EXERCISE DETAILS: Each line below should be quoted exactly, please.

--- MATERIAL PROVIDED Enclosed Below ---

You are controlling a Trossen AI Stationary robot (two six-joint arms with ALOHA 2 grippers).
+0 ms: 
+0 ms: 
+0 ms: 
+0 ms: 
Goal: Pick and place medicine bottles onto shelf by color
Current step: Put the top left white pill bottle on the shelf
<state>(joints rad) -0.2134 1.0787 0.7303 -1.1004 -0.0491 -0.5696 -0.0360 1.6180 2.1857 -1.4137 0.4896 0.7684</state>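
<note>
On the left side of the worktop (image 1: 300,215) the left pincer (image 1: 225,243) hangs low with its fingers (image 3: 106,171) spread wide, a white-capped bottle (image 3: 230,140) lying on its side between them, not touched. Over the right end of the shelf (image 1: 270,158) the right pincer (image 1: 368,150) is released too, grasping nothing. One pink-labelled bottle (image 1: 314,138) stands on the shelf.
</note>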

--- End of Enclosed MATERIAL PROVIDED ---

SOLVED PROBLEM:
You are controlling a Trossen AI Stationary robot (two six-joint arms with ALOHA 2 grippers).
+0 ms: 
+0 ms: 
+0 ms: 
+0 ms: 
Goal: Pick and place medicine bottles onto shelf by color
Current step: Put the top left white pill bottle on the shelf
<state>(joints rad) -0.2134 1.0787 0.7303 -1.1004 -0.0491 -0.5696 -0.0360 1.6180 2.1857 -1.4137 0.4896 0.7684</state>
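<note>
On the left side of the worktop (image 1: 300,215) the left pincer (image 1: 225,243) hangs low with its fingers (image 3: 106,171) spread wide, a white-capped bottle (image 3: 230,140) lying on its side between them, not touched. Over the right end of the shelf (image 1: 270,158) the right pincer (image 1: 368,150) is released too, grasping nothing. One pink-labelled bottle (image 1: 314,138) stands on the shelf.
</note>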

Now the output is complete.